Task to complete –
Below is a listing. Write out exactly its lines between the one holding "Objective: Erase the" and the one holding "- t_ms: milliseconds", inclusive.
= Beginning of Section =
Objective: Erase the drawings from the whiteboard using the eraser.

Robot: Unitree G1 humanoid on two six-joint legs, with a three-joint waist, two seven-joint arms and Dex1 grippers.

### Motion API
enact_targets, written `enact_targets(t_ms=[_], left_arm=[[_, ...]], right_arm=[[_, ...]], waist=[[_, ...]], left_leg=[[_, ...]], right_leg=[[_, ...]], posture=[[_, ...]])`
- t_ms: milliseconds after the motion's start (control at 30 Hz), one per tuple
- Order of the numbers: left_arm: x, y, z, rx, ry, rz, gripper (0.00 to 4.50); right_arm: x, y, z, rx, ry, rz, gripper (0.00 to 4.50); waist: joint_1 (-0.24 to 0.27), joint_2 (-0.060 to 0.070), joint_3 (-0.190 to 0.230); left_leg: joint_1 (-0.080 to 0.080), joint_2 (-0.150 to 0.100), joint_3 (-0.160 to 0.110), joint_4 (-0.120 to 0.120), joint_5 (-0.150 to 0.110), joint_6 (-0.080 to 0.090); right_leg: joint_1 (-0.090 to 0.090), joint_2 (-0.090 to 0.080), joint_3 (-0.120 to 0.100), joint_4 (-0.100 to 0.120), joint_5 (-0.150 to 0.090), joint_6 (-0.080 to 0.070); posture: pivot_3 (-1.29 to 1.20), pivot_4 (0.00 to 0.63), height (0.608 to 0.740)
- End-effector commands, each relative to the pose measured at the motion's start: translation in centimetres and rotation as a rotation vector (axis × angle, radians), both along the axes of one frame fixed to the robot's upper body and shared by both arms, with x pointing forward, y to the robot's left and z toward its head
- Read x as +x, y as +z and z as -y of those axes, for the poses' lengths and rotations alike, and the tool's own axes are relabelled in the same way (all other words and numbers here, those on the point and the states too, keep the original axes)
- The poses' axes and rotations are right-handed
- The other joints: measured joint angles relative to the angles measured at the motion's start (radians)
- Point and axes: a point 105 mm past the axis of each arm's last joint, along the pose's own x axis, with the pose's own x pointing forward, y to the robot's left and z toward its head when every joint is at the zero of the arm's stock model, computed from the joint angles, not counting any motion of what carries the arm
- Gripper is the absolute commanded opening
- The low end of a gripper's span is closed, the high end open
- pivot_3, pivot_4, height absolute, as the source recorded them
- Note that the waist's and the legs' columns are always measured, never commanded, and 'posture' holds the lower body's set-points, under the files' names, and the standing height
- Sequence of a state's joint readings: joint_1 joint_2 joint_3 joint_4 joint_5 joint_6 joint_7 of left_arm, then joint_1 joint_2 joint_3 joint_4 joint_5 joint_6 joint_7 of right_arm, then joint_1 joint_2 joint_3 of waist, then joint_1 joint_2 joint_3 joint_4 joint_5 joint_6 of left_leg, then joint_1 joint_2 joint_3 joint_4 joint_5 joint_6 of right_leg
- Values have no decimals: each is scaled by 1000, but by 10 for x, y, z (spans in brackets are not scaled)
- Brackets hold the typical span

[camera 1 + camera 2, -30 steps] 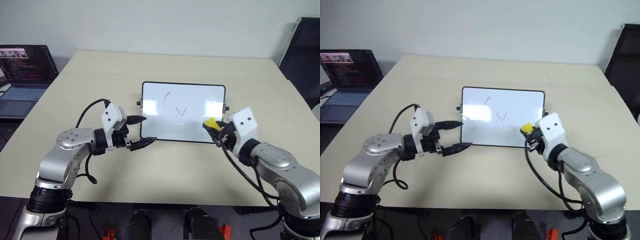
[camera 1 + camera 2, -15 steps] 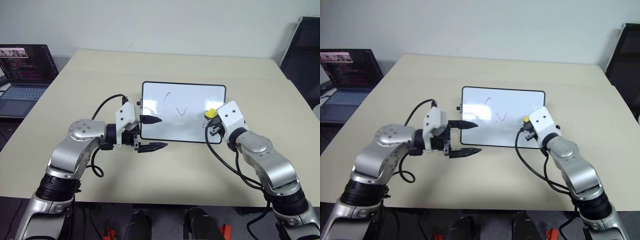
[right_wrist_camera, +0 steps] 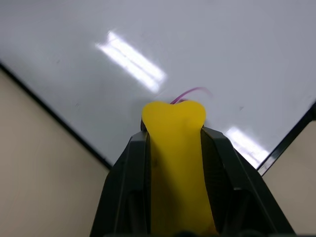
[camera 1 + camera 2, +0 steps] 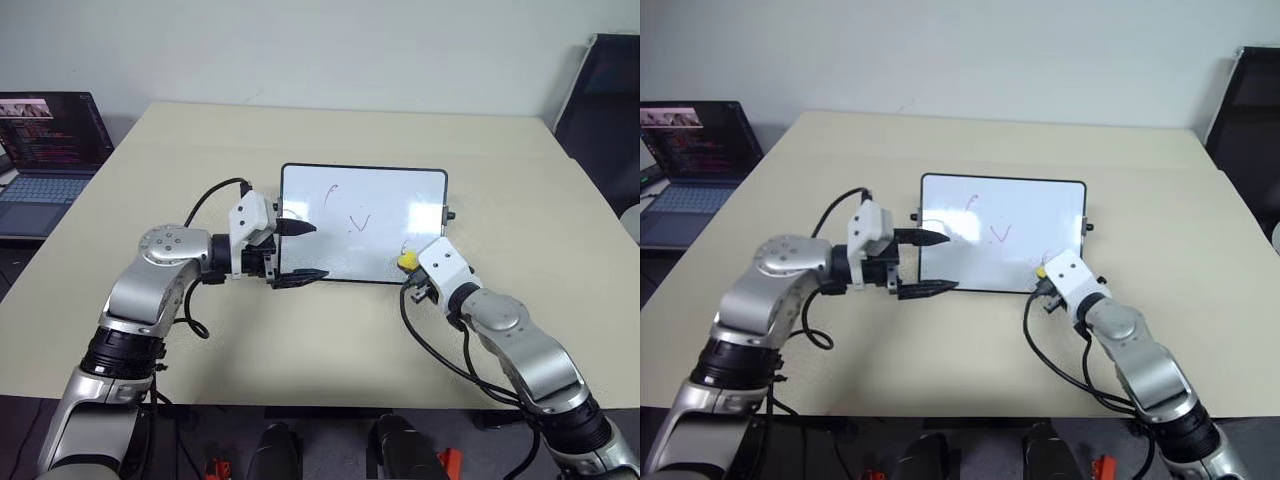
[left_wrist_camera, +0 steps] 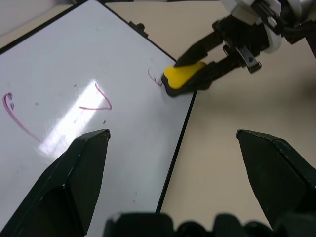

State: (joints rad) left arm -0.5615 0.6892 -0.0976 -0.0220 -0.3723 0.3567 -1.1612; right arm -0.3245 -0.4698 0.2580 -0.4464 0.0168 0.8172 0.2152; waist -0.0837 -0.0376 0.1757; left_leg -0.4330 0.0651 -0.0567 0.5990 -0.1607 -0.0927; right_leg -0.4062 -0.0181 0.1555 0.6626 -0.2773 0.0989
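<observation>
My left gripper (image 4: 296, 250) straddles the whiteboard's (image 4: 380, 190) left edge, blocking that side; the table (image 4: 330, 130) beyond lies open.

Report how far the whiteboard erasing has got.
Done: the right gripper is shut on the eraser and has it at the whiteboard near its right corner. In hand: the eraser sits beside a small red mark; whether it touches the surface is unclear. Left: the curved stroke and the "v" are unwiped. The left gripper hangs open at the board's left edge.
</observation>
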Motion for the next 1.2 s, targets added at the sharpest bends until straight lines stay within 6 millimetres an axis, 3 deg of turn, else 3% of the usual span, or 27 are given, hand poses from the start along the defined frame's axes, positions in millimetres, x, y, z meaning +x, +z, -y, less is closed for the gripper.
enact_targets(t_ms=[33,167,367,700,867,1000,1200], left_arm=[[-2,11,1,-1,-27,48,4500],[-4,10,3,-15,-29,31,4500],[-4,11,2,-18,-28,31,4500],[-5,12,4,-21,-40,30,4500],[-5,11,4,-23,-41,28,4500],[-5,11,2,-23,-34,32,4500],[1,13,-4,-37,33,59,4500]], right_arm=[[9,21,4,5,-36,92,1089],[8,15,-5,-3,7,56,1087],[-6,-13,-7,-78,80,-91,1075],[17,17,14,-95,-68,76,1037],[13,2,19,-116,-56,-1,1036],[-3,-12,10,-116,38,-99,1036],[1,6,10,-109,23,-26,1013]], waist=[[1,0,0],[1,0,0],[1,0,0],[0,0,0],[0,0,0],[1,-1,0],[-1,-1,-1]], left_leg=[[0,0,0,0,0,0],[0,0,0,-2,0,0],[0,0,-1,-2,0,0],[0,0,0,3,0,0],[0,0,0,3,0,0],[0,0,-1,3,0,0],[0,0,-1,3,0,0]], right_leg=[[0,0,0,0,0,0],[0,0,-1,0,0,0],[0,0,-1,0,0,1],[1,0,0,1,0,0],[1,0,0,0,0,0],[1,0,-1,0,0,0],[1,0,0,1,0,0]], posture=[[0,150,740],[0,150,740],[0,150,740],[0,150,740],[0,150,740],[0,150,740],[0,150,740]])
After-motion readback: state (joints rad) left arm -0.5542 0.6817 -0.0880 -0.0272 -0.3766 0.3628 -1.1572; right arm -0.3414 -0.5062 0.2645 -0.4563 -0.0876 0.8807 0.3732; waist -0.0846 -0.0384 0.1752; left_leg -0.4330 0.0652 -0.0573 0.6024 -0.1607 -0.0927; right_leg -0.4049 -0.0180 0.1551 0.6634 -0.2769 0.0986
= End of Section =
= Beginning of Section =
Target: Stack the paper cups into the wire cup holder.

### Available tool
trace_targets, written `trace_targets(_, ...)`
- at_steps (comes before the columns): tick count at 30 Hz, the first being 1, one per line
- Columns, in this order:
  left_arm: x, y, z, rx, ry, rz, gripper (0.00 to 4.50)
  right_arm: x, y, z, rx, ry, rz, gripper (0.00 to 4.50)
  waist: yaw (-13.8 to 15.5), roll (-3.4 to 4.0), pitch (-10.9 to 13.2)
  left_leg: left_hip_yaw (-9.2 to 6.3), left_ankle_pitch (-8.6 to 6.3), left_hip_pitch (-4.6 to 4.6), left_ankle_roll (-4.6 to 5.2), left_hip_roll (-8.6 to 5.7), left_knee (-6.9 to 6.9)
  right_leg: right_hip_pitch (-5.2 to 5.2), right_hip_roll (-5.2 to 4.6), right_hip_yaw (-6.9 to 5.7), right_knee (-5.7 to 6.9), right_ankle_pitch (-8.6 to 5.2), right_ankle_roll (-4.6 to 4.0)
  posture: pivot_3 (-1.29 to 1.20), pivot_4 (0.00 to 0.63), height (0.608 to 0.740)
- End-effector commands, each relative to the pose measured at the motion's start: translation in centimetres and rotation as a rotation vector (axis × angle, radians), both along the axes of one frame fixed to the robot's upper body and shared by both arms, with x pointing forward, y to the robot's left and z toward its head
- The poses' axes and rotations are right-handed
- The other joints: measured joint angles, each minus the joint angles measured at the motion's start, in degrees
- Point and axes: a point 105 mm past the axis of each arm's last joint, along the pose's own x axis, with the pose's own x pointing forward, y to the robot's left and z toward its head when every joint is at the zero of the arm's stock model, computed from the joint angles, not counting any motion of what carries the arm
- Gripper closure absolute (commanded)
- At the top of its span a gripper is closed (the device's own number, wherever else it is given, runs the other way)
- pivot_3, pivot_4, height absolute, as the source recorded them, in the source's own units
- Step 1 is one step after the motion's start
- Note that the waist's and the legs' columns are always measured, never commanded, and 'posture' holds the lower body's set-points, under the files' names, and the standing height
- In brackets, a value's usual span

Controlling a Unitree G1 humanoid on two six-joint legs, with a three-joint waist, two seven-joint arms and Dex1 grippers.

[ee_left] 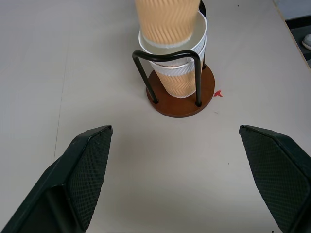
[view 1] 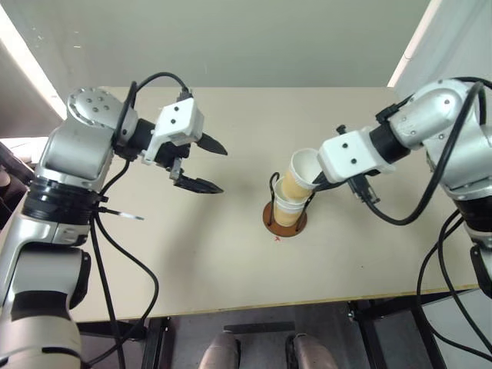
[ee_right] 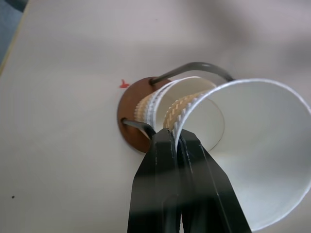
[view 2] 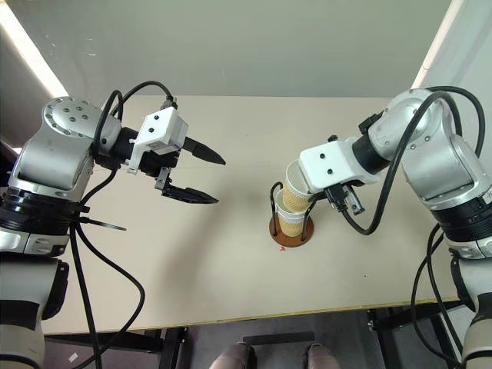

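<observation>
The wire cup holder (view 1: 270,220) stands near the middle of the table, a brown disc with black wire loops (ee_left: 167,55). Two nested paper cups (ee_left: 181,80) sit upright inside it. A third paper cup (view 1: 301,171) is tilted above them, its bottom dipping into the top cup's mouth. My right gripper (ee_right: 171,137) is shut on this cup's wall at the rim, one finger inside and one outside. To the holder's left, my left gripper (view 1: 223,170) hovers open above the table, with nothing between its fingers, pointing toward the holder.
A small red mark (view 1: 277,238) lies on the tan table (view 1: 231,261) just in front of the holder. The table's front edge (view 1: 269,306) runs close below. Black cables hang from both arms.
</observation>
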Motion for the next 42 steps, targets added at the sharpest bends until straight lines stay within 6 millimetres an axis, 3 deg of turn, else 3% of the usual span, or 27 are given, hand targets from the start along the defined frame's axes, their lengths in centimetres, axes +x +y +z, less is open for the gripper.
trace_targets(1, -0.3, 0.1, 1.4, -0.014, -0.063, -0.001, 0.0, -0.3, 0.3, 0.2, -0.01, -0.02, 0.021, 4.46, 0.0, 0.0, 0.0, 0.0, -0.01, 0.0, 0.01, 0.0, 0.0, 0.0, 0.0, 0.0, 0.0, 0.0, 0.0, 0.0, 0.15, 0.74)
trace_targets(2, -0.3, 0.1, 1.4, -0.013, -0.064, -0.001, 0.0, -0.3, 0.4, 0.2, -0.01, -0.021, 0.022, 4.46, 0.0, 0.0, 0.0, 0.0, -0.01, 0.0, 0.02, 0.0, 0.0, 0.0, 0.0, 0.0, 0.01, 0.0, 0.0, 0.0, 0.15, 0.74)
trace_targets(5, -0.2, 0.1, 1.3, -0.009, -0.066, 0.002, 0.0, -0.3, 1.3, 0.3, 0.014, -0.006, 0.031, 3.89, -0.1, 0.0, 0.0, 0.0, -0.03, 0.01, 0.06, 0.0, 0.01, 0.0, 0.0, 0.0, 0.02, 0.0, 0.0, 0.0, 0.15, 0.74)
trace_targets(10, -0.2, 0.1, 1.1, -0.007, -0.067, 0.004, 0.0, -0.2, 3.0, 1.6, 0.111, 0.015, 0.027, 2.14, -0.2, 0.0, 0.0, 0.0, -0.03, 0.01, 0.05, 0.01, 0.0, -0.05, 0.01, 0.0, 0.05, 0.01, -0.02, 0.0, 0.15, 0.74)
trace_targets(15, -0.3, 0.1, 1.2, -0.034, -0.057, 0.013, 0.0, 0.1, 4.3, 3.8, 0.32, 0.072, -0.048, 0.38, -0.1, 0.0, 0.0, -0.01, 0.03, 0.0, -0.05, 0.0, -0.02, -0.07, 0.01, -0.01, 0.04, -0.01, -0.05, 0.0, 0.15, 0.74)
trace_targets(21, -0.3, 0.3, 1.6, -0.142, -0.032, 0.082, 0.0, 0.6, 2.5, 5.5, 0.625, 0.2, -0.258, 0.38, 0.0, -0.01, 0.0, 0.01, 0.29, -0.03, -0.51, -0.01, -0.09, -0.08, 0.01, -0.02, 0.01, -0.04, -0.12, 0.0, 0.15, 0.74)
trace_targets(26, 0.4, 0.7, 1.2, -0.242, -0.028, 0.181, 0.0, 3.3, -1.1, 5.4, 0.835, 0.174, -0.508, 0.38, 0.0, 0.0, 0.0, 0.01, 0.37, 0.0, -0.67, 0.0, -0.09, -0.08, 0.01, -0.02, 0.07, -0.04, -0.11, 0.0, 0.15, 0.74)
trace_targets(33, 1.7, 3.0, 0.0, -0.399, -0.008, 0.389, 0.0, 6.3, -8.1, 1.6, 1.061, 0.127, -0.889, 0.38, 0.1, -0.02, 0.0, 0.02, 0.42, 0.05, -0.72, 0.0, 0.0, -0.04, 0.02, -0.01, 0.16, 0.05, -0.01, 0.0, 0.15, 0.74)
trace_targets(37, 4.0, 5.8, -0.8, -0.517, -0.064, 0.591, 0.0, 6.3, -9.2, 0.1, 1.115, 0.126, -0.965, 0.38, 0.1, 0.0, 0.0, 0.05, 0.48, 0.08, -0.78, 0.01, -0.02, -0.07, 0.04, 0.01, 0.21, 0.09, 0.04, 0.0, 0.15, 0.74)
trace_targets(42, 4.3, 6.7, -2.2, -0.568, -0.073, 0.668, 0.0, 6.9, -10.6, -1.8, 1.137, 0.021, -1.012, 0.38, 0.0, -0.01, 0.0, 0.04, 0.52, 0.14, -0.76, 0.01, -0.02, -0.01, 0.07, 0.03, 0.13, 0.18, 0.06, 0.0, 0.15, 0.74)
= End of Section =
Solution to this problem –
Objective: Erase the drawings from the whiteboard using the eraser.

Robot: Unitree G1 humanoid on two six-joint legs, with a three-joint waist, two seven-joint arms and Dex1 grippers.

### Motion API
enact_targets, written `enact_targets(t_ms=[_], left_arm=[[_, ...]], right_arm=[[_, ...]], waist=[[_, ...]], left_leg=[[_, ...]], right_leg=[[_, ...]], posture=[[_, ...]])`
- t_ms: milliseconds after the motion's start (control at 30 Hz), one per tuple

The exercise requires no further answer.